It took ~30 seconds to open this one dataset. So it would take 7-8 minutes for us to open every file. This would be annoyingly slow.

As a first step in our recipe, we create a File Pattern to represent the input files. In this case, since we already have a list of inputs, we just use the pattern_from_file_sequence convenience function.

from pangeo_forge_recipes.patterns import pattern_from_file_sequence
pattern = pattern_from_file_sequence(['s3://' + path for path in all_paths], 'time')
pattern
<FilePattern {'time': 15}>

Define the Recipe

Once we have our FilePattern defined, defining our Recipe is straightforward. The only custom options we need are to specify that we’ll be accessing the source files anonymously and to use decode_coords='all' when opening them.

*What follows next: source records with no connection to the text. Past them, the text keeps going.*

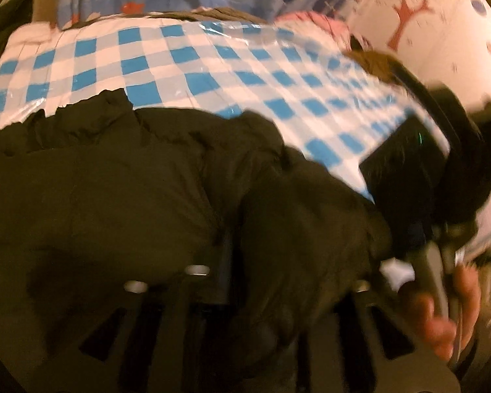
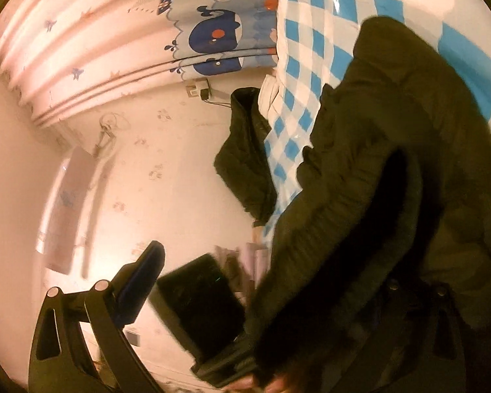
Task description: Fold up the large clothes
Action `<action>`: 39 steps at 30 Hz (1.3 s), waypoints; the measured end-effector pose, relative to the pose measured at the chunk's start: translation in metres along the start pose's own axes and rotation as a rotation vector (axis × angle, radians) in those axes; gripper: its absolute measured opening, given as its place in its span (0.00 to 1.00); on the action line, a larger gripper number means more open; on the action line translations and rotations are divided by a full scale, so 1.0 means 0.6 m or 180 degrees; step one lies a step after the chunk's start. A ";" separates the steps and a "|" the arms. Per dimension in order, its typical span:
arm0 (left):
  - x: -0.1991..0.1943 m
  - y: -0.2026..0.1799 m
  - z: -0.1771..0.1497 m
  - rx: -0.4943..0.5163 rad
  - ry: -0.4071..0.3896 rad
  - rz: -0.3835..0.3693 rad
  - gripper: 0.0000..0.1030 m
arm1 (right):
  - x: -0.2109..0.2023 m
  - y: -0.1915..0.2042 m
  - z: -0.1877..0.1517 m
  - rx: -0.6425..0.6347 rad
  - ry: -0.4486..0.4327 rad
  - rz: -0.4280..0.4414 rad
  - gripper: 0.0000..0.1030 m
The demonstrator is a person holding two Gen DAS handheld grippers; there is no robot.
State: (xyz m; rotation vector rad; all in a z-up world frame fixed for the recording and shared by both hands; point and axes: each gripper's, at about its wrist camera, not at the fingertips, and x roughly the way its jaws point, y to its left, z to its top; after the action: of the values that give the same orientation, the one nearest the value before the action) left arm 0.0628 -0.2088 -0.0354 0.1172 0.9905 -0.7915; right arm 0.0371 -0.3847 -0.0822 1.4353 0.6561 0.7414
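Note:
A dark olive padded jacket [image 1: 140,196] lies bunched on a table under a blue-and-white checked plastic cover [image 1: 212,62]. In the left wrist view my left gripper [image 1: 268,258] is low over the jacket with its jaws apart; a fold of jacket lies across them and hides the fingertips. The right gripper's black body [image 1: 406,170] and the hand holding it [image 1: 438,314] are at the right. In the right wrist view my right gripper [image 2: 278,262] is rolled on its side and open. Its blue-padded finger [image 2: 137,288] is bare, and the jacket [image 2: 392,163] drapes over the other finger.
A whale-print curtain [image 2: 212,32] hangs behind the table. A second dark garment [image 2: 245,157] hangs off the table's far edge. Pink cloth [image 1: 314,21] and a brown item [image 1: 373,62] lie at the far right corner. A wall socket [image 2: 198,90] is below the curtain.

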 end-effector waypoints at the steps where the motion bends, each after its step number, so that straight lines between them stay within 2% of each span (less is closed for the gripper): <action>1: -0.010 -0.002 -0.006 0.0051 -0.0006 0.0039 0.54 | 0.004 -0.002 -0.001 -0.0039 0.0028 -0.0103 0.77; 2: -0.024 -0.006 -0.016 0.0141 -0.0020 0.0139 0.67 | 0.008 -0.004 -0.003 -0.0077 0.0056 -0.0246 0.52; 4: -0.045 -0.010 -0.030 0.0290 -0.0004 0.0257 0.72 | 0.016 -0.013 -0.005 -0.0121 0.0107 -0.0402 0.25; 6: -0.074 -0.001 -0.047 0.0366 0.0031 0.0371 0.79 | 0.020 -0.012 -0.008 -0.0217 0.0134 -0.0556 0.21; 8: -0.104 0.012 -0.060 0.0378 0.0013 0.0394 0.79 | 0.022 -0.002 -0.010 -0.0354 0.0124 -0.0660 0.17; 10: -0.147 0.032 -0.073 0.0311 -0.0108 0.0411 0.80 | 0.018 0.019 -0.012 -0.0583 0.0051 -0.0810 0.15; 12: -0.196 0.069 -0.082 0.0111 -0.0313 0.0438 0.85 | 0.007 0.049 -0.014 -0.0819 -0.0095 -0.0860 0.14; 16: -0.264 0.167 -0.076 -0.0453 -0.0706 0.0562 0.86 | -0.027 0.126 -0.021 -0.1402 -0.0432 -0.0996 0.13; 19: -0.282 0.243 -0.071 -0.0937 -0.0928 0.0543 0.87 | -0.032 0.156 -0.022 -0.1748 -0.0508 -0.1328 0.13; 22: -0.257 0.301 -0.075 -0.1300 -0.0914 0.0621 0.88 | -0.020 0.137 -0.012 -0.1814 -0.0479 -0.1751 0.13; 25: -0.204 0.347 -0.096 -0.1572 -0.0712 0.0651 0.88 | -0.002 0.086 0.006 -0.1698 -0.0369 -0.2226 0.13; 27: -0.184 0.356 -0.111 -0.1560 -0.0640 0.0666 0.88 | 0.005 0.057 0.010 -0.1616 -0.0165 -0.2515 0.13; 28: -0.172 0.356 -0.110 -0.1504 -0.0542 0.0749 0.88 | 0.011 0.044 0.011 -0.1569 -0.0065 -0.2616 0.13; 30: -0.161 0.348 -0.108 -0.1383 -0.0470 0.0862 0.88 | 0.007 0.032 0.016 -0.1438 -0.0031 -0.2714 0.18; 31: -0.160 0.343 -0.108 -0.1361 -0.0461 0.0895 0.88 | 0.000 0.031 0.019 -0.1380 -0.0045 -0.2720 0.25; 33: -0.162 0.337 -0.111 -0.1325 -0.0448 0.0922 0.88 | -0.021 0.037 0.021 -0.1254 -0.0161 -0.2686 0.34; 34: -0.164 0.336 -0.112 -0.1316 -0.0445 0.0934 0.88 | -0.033 0.043 0.023 -0.1215 -0.0250 -0.2687 0.44; 35: -0.172 0.332 -0.114 -0.1314 -0.0454 0.0951 0.88 | -0.051 0.051 0.025 -0.1196 -0.0387 -0.2721 0.58; 37: -0.188 0.325 -0.117 -0.1289 -0.0519 0.1013 0.88 | -0.068 0.075 0.022 -0.1309 -0.0656 -0.2678 0.62; 39: -0.202 0.315 -0.113 -0.1212 -0.0617 0.1171 0.88 | -0.064 0.124 0.003 -0.1742 -0.0962 -0.2722 0.62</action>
State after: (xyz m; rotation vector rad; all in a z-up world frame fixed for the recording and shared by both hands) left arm 0.1009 0.0222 -0.0267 -0.1036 0.8852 -0.2642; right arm 0.0105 -0.4163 -0.0093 0.6331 0.6797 0.0059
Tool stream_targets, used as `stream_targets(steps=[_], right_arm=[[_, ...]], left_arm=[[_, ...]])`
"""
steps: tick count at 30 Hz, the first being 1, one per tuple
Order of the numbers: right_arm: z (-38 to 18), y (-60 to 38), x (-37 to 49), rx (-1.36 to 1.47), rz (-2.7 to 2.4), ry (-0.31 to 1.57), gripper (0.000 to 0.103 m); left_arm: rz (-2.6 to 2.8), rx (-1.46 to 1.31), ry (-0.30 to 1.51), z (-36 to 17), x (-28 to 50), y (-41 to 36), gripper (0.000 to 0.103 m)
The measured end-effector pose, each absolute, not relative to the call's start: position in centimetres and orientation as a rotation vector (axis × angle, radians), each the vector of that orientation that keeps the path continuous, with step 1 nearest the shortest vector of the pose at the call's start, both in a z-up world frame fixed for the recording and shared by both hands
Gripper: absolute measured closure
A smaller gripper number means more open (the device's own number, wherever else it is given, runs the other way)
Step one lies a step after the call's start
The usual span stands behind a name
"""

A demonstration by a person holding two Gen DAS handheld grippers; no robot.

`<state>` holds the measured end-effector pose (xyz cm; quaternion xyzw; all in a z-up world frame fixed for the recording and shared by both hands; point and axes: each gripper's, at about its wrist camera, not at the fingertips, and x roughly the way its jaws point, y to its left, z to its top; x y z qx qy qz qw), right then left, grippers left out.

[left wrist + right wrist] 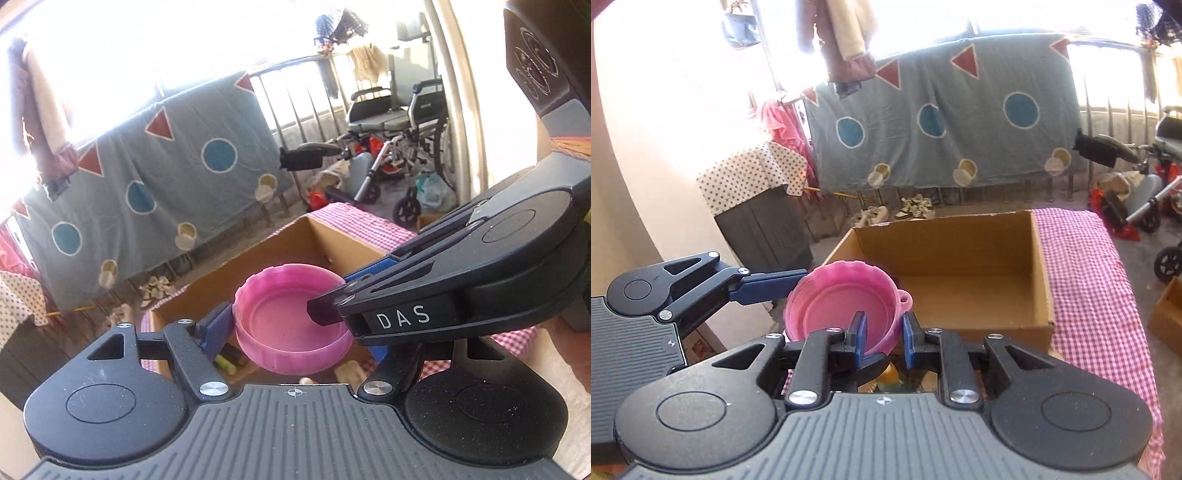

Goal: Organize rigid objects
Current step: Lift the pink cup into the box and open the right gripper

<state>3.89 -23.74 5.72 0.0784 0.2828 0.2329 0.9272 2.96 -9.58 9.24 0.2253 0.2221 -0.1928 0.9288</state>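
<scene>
— Where's the pink bowl (838, 306) now?
— Low centre of frame, above the cardboard box (1039, 280). The right gripper (882, 341) pinches its rim; the left gripper (291, 325) clasps it across.
— Much done?
— A few bits are already in the box; the bowl isn't yet.

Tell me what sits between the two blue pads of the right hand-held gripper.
The near wall of the pink bowl: the right hand-held gripper pinches its rim, one pad inside, one outside. The right wrist view shows this.
</scene>
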Motion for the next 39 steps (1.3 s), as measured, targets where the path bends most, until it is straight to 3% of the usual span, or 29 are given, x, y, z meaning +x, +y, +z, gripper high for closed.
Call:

from pangeo_forge_recipes.recipes.reference_hdf_zarr import HDFReferenceRecipe

rec = HDFReferenceRecipe(
    pattern,
    xarray_open_kwargs={"decode_coords": "all"}
    netcdf_storage_options={"anon": True}
)
rec
HDFReferenceRecipe(file_pattern=<FilePattern {'time': 15}>, output_json_fname='reference.json', output_intake_yaml_fname='reference.yaml', target=None, metadata_cache=None, netcdf_storage_options={'anon': True}, inline_threshold=500, output_storage_options={}, template_count=20, xarray_open_kwargs={'decode_coords': 'all'}, xarray_concat_args={})

Assign Storage

If the recipe excecution occurs in a Bakery, storage will be assigned automatically. For this example, we use temporary files. This type of recipe needs both a target for the final outputs, and a metadata_cache for temporary metadata storage.

import tempfile
from fsspec.implementations.local import LocalFileSystem
from pangeo_forge_recipes.storage import FSSpecTarget, MetadataTarget

fs_local = LocalFileSystem()

cache_dir = tempfile.TemporaryDirectory()
metadata_cache = MetadataTarget(fs_local, cache_dir.name)

target_dir = tempfile.TemporaryDirectory()
target = FSSpecTarget(fs_local, target_dir.name)

rec.target = target
rec.metadata_cache = metadata_cache

Execute with Dask

This runs relatively slowly in serial on a small laptop, but it would scale out very well on the cloud.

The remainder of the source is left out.